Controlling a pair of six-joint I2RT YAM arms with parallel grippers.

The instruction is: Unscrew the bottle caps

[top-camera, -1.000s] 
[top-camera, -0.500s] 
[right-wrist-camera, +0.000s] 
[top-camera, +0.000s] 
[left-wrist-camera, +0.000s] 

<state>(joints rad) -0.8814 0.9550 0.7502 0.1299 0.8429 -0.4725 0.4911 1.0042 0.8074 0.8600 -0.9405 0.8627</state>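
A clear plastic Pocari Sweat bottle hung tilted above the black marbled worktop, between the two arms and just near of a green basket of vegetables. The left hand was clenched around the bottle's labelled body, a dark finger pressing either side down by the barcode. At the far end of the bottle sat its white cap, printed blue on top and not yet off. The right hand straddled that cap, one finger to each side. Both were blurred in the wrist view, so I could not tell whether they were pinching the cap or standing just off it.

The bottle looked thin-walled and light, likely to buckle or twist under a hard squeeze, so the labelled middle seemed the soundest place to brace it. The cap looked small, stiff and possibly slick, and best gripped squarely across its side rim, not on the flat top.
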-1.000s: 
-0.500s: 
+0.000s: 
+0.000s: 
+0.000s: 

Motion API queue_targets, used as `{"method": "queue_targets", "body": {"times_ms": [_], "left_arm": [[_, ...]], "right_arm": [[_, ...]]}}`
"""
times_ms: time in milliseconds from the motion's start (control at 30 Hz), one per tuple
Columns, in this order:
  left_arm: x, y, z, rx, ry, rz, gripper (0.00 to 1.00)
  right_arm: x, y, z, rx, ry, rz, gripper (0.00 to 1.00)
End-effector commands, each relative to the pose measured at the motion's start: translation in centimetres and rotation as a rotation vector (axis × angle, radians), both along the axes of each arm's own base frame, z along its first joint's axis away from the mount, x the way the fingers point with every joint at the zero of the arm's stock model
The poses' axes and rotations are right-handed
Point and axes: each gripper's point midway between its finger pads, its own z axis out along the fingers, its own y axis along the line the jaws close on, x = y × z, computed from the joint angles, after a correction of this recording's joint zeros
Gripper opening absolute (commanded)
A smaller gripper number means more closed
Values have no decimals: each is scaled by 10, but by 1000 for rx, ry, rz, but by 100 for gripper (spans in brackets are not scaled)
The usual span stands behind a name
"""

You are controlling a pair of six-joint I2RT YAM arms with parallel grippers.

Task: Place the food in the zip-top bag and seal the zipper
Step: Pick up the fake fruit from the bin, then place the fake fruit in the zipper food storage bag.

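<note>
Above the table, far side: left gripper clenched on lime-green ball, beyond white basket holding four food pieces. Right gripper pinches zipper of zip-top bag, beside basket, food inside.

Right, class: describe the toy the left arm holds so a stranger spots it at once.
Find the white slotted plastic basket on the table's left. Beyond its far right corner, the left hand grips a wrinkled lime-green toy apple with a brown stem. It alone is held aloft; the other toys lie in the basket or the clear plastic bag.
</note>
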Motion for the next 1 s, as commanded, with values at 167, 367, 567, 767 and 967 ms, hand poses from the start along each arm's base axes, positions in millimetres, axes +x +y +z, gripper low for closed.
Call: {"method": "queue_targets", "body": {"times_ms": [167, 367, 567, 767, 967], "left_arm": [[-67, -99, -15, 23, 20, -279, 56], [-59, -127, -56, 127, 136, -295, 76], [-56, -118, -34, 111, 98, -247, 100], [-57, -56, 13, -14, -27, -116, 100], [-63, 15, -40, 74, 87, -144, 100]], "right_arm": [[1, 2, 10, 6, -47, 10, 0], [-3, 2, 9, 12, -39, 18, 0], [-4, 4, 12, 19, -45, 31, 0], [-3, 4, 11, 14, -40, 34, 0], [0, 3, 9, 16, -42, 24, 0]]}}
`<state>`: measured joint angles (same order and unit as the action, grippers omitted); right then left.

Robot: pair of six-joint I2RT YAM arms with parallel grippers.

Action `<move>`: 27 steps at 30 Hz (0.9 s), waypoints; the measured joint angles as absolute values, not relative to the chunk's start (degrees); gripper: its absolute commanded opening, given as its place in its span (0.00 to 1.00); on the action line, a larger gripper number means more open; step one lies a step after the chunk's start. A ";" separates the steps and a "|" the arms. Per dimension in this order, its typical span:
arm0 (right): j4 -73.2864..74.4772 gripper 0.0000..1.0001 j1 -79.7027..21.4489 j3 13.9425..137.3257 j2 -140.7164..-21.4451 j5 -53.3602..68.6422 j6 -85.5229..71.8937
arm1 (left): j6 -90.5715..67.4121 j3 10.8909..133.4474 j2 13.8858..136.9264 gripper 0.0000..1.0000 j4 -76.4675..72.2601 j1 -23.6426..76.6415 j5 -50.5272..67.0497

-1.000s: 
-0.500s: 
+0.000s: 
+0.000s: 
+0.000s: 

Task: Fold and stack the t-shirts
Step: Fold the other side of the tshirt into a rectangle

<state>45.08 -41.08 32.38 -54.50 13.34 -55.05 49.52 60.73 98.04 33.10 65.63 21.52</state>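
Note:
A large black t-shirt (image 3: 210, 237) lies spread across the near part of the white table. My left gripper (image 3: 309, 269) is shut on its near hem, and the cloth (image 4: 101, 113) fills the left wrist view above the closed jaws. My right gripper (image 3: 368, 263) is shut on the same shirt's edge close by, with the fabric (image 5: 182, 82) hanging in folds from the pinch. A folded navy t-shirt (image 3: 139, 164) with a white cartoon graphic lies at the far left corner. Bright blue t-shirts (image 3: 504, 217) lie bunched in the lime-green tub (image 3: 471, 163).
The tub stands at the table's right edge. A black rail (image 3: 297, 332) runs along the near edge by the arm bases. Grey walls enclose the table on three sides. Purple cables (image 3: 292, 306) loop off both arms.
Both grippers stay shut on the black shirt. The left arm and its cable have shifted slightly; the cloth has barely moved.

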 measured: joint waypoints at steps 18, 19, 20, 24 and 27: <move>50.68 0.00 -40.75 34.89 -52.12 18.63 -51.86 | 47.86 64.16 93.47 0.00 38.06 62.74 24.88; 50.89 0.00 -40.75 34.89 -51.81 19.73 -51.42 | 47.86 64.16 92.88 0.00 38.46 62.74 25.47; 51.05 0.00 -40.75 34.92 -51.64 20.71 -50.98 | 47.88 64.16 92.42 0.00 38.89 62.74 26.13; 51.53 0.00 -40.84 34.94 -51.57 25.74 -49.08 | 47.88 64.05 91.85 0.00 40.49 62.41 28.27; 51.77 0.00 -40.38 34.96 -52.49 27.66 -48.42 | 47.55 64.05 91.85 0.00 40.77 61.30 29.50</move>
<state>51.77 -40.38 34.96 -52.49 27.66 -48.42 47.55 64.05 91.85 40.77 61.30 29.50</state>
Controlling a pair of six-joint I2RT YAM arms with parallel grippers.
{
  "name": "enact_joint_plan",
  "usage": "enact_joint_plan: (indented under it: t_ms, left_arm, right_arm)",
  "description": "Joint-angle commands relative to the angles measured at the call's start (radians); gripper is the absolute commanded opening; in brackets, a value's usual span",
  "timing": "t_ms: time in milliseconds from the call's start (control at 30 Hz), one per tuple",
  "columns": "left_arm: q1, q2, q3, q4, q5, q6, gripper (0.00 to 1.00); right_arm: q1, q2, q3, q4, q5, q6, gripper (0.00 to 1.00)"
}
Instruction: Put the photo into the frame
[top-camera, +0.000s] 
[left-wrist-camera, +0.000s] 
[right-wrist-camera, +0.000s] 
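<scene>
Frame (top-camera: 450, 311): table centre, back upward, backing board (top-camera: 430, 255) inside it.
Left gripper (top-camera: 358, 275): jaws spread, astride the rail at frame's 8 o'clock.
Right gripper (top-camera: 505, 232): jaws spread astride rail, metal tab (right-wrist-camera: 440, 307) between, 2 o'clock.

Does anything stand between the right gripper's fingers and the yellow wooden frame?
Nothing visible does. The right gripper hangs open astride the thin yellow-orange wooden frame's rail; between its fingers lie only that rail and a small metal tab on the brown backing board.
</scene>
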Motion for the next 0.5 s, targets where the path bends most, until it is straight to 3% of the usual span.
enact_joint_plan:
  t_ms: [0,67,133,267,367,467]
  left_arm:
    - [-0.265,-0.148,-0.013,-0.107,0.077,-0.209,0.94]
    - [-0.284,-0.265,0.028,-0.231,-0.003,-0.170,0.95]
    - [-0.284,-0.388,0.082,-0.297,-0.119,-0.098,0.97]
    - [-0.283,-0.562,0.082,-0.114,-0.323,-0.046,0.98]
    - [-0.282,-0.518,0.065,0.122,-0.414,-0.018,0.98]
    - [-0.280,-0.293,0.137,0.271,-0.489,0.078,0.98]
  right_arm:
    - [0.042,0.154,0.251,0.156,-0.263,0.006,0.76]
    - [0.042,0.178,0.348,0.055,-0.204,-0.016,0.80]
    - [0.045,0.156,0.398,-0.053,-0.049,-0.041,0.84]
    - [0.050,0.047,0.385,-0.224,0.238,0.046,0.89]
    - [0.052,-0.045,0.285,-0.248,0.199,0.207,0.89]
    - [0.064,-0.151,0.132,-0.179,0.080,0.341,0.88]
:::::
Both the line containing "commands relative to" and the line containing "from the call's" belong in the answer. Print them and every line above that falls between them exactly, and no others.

### Answer area
  "description": "Joint-angle commands relative to the angles measured at the call's start (radians); gripper is the absolute commanded opening; in brackets, a value's usual span",
  "timing": "t_ms: time in milliseconds from the call's start (control at 30 Hz), one per tuple",

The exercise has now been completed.